Florida anti-abortion pregnancy centers relied on donations from individuals and private foundations for decades, but their financial outlook has improved significantly since 2004. That’s when then-governor Jeb Bush instituted the Florida Pregnancy Support Services Program (FPSSP), an “alternative to abortion” agency. 

The FPSSP has received $2 million or more per year—increased to nearly $4 million as of 2014—to go towards centers that would solely promote childbirth. The Florida Pregnancy Care Network (FPCN), a conservative Tallahassee-based group, is the subcontractor that has been providing these services since 2006. As of 2018, the FPCN has taken in over $30 million from Florida’s coffers. 

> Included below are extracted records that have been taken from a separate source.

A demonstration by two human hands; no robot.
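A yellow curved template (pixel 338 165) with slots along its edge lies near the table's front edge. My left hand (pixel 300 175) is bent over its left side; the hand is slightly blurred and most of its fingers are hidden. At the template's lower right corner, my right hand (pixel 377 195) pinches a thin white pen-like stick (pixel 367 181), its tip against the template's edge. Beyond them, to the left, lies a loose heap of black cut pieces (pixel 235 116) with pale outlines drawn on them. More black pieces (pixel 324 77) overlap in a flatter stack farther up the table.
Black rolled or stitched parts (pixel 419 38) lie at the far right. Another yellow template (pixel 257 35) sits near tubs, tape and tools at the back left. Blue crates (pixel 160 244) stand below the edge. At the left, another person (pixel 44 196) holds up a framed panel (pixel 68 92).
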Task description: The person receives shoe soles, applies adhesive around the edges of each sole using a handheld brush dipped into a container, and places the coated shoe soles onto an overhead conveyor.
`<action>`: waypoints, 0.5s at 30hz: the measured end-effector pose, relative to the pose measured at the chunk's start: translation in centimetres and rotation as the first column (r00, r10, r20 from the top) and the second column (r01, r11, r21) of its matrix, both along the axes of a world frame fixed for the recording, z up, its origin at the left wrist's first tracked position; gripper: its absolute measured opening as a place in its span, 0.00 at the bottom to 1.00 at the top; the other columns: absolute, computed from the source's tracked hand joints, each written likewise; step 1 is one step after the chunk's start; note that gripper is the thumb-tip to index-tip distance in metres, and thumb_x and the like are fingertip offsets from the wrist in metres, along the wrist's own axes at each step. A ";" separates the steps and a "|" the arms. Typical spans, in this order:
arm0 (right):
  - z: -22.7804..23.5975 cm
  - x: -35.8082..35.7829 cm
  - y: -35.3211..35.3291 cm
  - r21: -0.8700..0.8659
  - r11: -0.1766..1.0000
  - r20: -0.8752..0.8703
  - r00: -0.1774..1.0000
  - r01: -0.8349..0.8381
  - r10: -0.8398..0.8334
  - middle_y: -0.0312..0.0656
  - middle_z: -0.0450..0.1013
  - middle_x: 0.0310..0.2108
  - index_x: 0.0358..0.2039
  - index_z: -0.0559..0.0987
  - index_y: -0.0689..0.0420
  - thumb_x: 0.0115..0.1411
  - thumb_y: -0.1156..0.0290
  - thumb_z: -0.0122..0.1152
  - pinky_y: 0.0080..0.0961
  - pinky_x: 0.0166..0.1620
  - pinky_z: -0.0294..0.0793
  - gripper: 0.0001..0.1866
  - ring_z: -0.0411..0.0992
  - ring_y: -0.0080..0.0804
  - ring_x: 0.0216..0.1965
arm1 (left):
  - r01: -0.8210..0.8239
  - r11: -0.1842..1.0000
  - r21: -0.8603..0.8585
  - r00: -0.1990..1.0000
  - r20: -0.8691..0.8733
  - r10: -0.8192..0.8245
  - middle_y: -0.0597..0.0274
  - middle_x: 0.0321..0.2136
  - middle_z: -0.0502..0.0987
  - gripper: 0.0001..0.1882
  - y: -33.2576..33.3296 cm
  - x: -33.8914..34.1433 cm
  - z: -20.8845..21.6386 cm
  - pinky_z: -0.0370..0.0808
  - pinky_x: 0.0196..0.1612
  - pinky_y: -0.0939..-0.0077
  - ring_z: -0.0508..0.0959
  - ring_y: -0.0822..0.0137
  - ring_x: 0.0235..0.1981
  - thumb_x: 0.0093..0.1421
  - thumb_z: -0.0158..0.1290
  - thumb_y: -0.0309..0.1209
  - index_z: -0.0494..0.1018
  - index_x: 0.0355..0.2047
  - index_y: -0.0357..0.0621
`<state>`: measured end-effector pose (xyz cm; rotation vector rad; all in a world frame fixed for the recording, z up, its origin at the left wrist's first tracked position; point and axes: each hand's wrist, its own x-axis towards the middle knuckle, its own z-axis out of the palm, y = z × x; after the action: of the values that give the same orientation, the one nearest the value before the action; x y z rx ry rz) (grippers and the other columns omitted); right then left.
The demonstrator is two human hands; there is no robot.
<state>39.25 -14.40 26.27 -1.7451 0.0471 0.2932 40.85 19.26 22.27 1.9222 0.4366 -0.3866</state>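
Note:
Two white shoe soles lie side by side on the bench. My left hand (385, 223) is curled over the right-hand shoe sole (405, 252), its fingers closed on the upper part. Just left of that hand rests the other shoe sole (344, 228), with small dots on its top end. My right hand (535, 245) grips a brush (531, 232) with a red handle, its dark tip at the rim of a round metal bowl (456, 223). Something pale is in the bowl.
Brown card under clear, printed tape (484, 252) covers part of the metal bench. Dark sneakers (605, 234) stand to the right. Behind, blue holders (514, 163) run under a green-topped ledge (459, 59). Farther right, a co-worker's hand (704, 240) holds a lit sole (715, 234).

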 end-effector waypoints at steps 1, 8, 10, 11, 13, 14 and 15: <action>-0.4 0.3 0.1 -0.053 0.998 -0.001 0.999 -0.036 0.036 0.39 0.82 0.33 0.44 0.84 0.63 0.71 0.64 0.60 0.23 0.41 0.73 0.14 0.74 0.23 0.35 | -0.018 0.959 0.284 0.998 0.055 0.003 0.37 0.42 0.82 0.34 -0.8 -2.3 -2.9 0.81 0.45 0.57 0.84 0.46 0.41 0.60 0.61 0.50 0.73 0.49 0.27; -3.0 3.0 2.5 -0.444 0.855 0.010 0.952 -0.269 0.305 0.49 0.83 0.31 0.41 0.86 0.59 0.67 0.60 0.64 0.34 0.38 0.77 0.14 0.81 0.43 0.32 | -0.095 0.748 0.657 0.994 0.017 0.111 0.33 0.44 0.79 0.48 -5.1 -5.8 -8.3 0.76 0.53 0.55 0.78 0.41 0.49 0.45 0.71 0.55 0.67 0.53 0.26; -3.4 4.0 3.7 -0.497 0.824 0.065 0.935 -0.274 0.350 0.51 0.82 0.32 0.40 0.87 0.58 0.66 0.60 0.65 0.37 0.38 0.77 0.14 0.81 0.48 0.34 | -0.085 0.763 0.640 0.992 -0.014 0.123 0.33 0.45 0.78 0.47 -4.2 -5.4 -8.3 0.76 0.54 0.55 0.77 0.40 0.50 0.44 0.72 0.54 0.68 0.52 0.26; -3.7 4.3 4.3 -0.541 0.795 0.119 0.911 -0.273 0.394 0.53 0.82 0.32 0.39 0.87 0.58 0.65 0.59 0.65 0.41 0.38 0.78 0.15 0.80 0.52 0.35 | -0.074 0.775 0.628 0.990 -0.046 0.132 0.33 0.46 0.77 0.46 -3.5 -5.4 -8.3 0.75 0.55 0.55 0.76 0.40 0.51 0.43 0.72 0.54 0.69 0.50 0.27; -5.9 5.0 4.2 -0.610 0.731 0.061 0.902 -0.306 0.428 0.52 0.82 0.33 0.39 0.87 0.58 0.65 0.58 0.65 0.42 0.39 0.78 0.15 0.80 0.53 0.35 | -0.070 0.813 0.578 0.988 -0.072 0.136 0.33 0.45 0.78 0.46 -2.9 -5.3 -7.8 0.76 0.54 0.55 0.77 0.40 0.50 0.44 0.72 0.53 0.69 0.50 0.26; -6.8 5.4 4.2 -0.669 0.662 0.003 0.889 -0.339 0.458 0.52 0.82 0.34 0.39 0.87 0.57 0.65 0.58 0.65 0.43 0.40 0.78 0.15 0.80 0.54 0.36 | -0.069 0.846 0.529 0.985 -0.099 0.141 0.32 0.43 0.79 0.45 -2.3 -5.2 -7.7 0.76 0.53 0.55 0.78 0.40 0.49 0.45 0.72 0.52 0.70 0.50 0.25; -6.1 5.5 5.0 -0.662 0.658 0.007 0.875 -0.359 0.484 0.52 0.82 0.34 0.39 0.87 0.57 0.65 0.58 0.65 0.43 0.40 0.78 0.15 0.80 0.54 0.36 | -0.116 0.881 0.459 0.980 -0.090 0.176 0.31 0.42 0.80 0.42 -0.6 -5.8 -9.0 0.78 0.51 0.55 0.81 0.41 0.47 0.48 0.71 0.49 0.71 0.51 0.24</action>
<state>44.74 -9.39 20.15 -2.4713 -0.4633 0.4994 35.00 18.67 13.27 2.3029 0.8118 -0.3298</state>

Despite this budget, there are few to no regulatory requirements for these clinics. The source for some of this funding did not necessarily come from the general budget. 

From 2011–2019, then-Governor Rick Scott diverted between $1.5 and 2 million from rape crisis prevention funds to these centers—even though there is no evidence that they provide such services. 

Incidentally, Scott vetoed funding for actual rape crisis prevention services in 2014. Staffed primarily by volunteers, fake clinics are cash cows living off the taxpayer’s teat. Much of this money is obtained from government reimbursements. 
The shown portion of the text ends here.